Till about two weeks ago, not many in Bangladesh cared for Dhaka Stock Exchange (DSE) and its demutualisation drive, approved in 2013, to separate the ownership from the management run by member brokers.

Today, DSE is at the centre-stage of a raging public debate on perceived attempts by the NSE – which is leading a consortium of Nasdaq and a Bangladeshi entity — to gain control over 25 per cent strategic stake in the Bangladeshi bourse through the backdoor. At BDT (Bangladeshi taka, or Bangladesh’s currency) 15 per share, the NSE quoted substantially lower price than the Chinese consortium of Shanghai and Shenzhen bourses offering BDT 22 per share. Naturally, DSE members favoured the Chinese.

What triggered the debate is a hasty instruction from the Bangladeshi regulator — Bangladesh Security and Exchange Commission (BSEC) — asking the DSE to review its decision with wider perspectives in mind.

The instruction came even before the DSE formally approached the regulator for due approval, and soon after NSE MD and CEO Vikram Limaye called on the BSEC officials, on a “courtesy visit”, on February 11 after closure of the final bids on February 6.

According to latest reports available in Bangladeshi media, DSE members did review their decision but without any change in outcome. In its final recommendation submitted last week, the DSE favoured China’s offer as it yields maximum benefit to the existing shareholders of the exchange.

Public debate

BSEC is yet to approve the recommendation of the DSE board. However, it is a million dollar question if they will be able to upturn DSE’s recommendation in view of the raging public debate and ignoring China’s pressure.

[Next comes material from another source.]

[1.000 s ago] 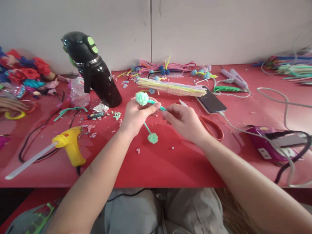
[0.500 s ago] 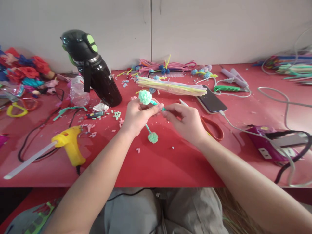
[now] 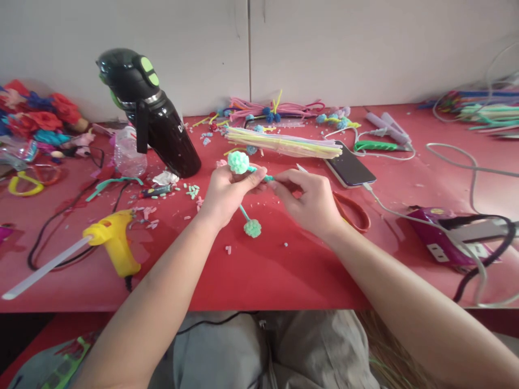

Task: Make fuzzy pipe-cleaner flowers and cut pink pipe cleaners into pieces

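Left hand (image 3: pixel 225 194) is pinched around a teal stem with a green pom-pom (image 3: pixel 238 161) on top. Right hand (image 3: pixel 312 202) grips the stem's (image 3: pixel 267 178) other end, second pom-pom (image 3: pixel 252 228) dangling below

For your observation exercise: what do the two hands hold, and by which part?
Left hand grips green pom-pom stems mid-length; right hand pinches the teal stem end.

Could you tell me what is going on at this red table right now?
A person holds a mint-green pompom piece in the left hand, while the right hand pinches its teal stem beside the left thumb. A second pompom hangs below the left hand. A yellow glue gun lies on the red table, untouched.
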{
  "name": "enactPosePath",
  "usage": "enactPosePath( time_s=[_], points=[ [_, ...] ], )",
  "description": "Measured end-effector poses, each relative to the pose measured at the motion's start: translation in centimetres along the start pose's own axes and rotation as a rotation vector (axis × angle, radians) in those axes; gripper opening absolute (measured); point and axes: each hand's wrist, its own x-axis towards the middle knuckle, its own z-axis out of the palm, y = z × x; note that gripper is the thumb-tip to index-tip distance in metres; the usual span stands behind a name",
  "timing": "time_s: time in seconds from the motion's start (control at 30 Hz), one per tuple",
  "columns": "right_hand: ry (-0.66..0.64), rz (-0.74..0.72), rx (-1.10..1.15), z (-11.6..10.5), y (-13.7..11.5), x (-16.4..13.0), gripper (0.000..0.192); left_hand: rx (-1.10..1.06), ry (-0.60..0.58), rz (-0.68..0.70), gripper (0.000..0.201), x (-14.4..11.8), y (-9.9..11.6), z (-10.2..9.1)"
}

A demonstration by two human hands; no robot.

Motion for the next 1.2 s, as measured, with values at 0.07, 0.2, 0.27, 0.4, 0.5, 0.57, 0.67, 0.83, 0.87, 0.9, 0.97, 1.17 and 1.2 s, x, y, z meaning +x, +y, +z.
enactPosePath(
  time_s=[0.07, 0.2, 0.27, 0.4, 0.5, 0.57, 0.67, 0.83, 0.87, 0.9, 0.97, 1.17, 1.2],
  points=[
    [-0.004, -0.003, 0.036, -0.1, 0.18, 0.01, 0.024, -0.027, -0.019, -0.007, 0.042, 0.09, -0.04, -0.15],
    [-0.026, 0.028, 0.125, -0.3, 0.33, -0.03, 0.025, 0.004, -0.013, 0.008, 0.042, 0.34, -0.33, -0.49],
    [-0.03, 0.055, 0.174, -0.35, 0.24, 0.0, 0.026, 0.046, 0.014, 0.027, 0.043, 0.43, -0.39, -0.59],
    [-0.101, 0.169, 0.307, -0.5, -0.11, 0.14, 0.033, 0.131, 0.047, 0.108, 0.044, 0.4, -0.13, -0.55],
    [-0.129, 0.266, 0.367, -0.56, -0.31, 0.26, 0.043, 0.174, 0.044, 0.14, 0.044, 0.19, 0.21, -0.34],
    [-0.125, 0.302, 0.373, -0.52, -0.39, 0.32, 0.046, 0.209, 0.048, 0.141, 0.045, 0.02, 0.36, -0.18],
    [-0.127, 0.313, 0.378, -0.38, -0.41, 0.36, 0.046, 0.277, 0.065, 0.143, 0.049, -0.18, 0.42, -0.06],
    [-0.137, 0.303, 0.381, -0.11, -0.3, 0.38, 0.045, 0.337, 0.033, 0.154, 0.05, -0.31, 0.34, -0.09],
    [-0.14, 0.304, 0.378, -0.08, -0.28, 0.38, 0.044, 0.338, 0.023, 0.152, 0.049, -0.32, 0.34, -0.09],
    [-0.139, 0.305, 0.374, -0.06, -0.27, 0.38, 0.042, 0.339, 0.019, 0.151, 0.049, -0.32, 0.34, -0.08],
    [-0.134, 0.303, 0.368, -0.04, -0.27, 0.37, 0.04, 0.339, 0.016, 0.152, 0.049, -0.33, 0.34, -0.04],
    [-0.13, 0.316, 0.338, -0.05, -0.37, 0.34, 0.038, 0.33, 0.007, 0.162, 0.052, -0.39, 0.37, 0.21],
    [-0.132, 0.323, 0.335, -0.05, -0.4, 0.35, 0.037, 0.328, 0.004, 0.163, 0.051, -0.39, 0.37, 0.24]
  ],
)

While stake-sale in the DSE is too insignificant a cause to trigger a diplomatic row between India and Bangladesh, the episode may have caused some unnecessary damage to India’s image in Bangladesh. And, that calls for introspection on the part of Indian authorities, if they should be a little more tactful and choosy in upping the ante against China, in the future.

Indian sources as well as some Bangladeshi experts point out in private that China’s open-ended bid is highly overvalued and is merely aimed at ring-fencing Indian competition.

In comparison, the NSE outlined the need for more active participation in market-building than simply throwing money. The NSE asked for the right to sell its stake in the DSE after five years, in a time-bound manner.

Maximising value of investment in the DSE is no easy task. The stock exchange is known for scams and suffers from lack of depth.

Indian sources point out that Nasdaq restricted its participation to the consortium merely as a technology provider. According to them, it indicates the limited prospects of return on investment in the DSE. Assuming this is true, what stopped the NSE and the Indian authorities from resorting to back channel diplomacy to convince the Bangladeshi counterparts to evaluate the tenders in the right spirit? Even if the NSE chief met the Bangladeshi regulator to exchange pleasantries, why did he choose to meet the latter after it became apparent (not official) that the Chinese had promised a higher price?

For historic reasons, many Bangladeshis look at India through the prism of suspicion. Was it necessary to fuel the public perception?